明镜果然在白奶奶这儿!而且她知道守木人,在找我!
“快找!明镜一定在房间里!”我说。
我们开始翻箱倒柜。房间很小,很快就搜遍了,什么都没找到。床底下,柜子顶,连马桶水箱都看了,没有。
“她会藏哪儿?”吴森急得抓头发。
我看着房间,目光落在墙上的一幅画上。是副很普通的山水画,打印的,镶在简易画框里。但画挂得有点歪。
我走过去,摘下画框。后面墙上有个小洞,洞里塞着个布包。
拿出来,打开,里面是个面具。
白色的,玉质的,温润光滑。眼睛位置是实的,嘴巴是向下的弧线,像在哭。这就是明镜,诡面的阳面。
“找到了!”吴森惊喜。
但我注意到,明镜的背面,也刻着字。不是“莫对镜”,是另一行:
“以血为契,以魂为媒。
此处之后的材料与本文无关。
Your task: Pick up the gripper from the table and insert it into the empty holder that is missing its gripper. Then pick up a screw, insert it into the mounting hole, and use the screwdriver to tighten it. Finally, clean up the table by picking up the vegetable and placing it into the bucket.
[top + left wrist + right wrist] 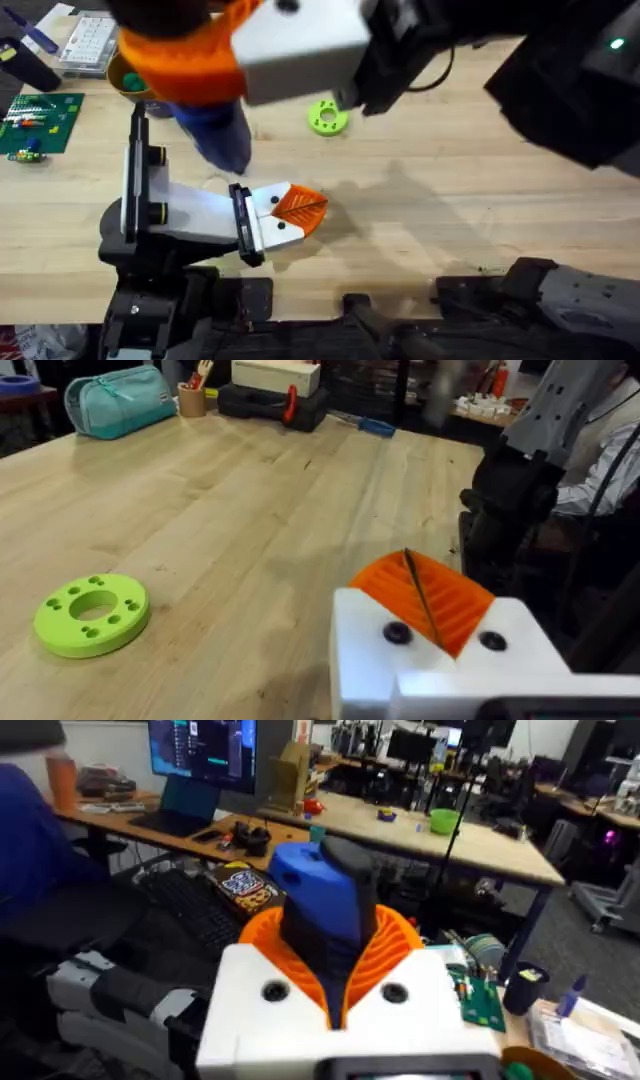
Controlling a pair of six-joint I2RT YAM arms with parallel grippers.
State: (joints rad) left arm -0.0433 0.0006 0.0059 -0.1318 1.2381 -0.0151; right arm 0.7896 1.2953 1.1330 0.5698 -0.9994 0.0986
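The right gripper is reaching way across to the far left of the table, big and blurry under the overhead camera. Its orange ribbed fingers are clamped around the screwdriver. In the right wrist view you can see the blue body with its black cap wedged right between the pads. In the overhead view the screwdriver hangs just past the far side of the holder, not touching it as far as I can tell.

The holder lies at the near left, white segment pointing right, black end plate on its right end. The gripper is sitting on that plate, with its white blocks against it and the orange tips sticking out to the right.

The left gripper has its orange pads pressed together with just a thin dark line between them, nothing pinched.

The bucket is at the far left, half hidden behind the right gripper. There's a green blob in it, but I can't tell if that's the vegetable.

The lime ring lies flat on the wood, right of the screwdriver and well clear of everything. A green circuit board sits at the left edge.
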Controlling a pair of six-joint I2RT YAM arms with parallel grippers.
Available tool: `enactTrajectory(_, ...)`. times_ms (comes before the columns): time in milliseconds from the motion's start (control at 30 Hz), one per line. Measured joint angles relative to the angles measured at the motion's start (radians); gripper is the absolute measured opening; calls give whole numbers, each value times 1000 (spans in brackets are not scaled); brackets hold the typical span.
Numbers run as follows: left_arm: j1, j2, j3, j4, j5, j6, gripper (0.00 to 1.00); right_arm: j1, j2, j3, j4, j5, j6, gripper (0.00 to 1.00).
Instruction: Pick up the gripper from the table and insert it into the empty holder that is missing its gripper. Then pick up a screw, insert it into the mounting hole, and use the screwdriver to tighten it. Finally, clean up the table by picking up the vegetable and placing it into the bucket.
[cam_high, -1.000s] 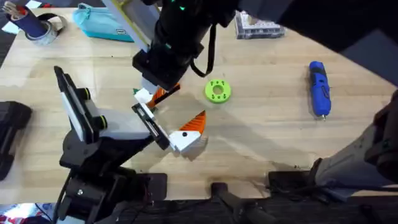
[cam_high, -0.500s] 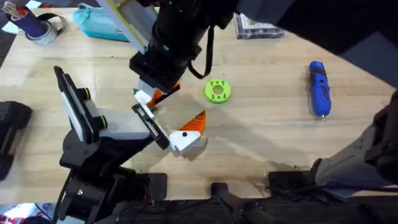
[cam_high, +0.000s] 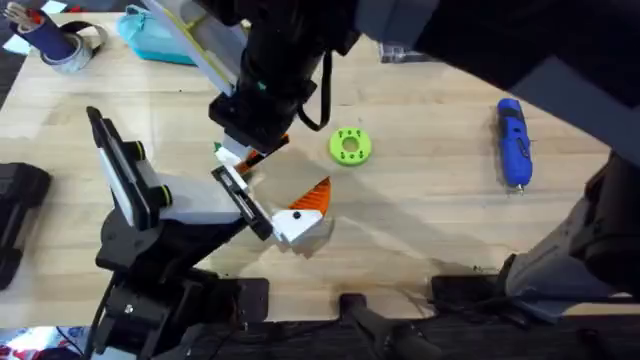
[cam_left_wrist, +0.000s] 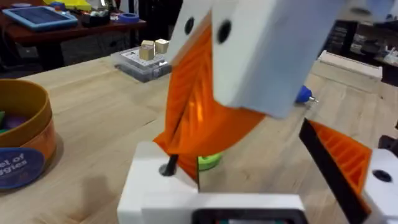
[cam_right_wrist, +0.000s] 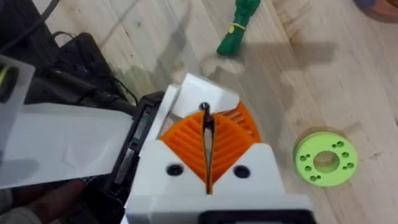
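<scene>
Gripper (cam_high: 231, 156): small white blocky base, sitting at the outer end of the holder (cam_high: 150, 230), black jointed stand with white arm at the lower left of the worktop (cam_high: 430, 220). Orange wedge of the gripper mostly hidden under the right arm from overhead. Right jaws directly above the gripper, arm stretched across the middle. Orange ribbed pads (cam_right_wrist: 186, 143) pressed together to a thin slit, pinching what looks like a small black screw (cam_right_wrist: 204, 111) at the tips. In left wrist view, screw meeting the top of the white base. Left jaws: cannot tell how far open. Second white-and-orange finger piece (cam_high: 303, 212) just beside on the holder. Green disc (cam_high: 349, 146) near. Screwdriver (cam_high: 513, 140) well apart at the right, lying flat. Vegetable (cam_right_wrist: 238, 28) on the worktop just beyond the gripper.
</scene>
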Motion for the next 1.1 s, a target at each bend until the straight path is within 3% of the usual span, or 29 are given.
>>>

阴阳相合,邪祟尽退。”
下面还有一行小字:
“然需自愿,强求则反。”
“什么意思?”吴森问。
“意思是要用血和魂魄做媒介,让阴阳面具结合,才能驱邪。但必须自愿,强迫的话会反噬。”林晚解释。
“自愿?谁自愿?戴面具的人?”
“可能。”我看着明镜,又看了看盒子里的诡面。阴阳结合,就能彻底解决。但怎么结合?把两个面具放在一起?还是……戴在一起?
“试试看。”我把明镜和诡面放在一起,面对面。
什么都没发生。
“可能需要在特定时间,或者特定地点。”林晚说。
我想起柳依依说的,月圆之夜。昨晚是月圆,但已经过了。下一个满月要等一个月。
我们等不了那么久。面具虽然被镇住了,但谁知道镇魂符能撑多久?我体内的搏动感越来越明显,也许不等下个满月,我就先被吸干了。
“还有其他办法吗?”我问。
林晚摇头:“记载就这些。也许白奶奶知道,但她……”
她看向床上,白奶奶还睁着眼,嘴角的笑在晨光中格外诡异。
“等等。”我忽然想到什么,“白奶奶说‘依依在找我,她要我兑现当年的承诺’。什么承诺?会不会和明镜有关?柳依依要明镜做什么?”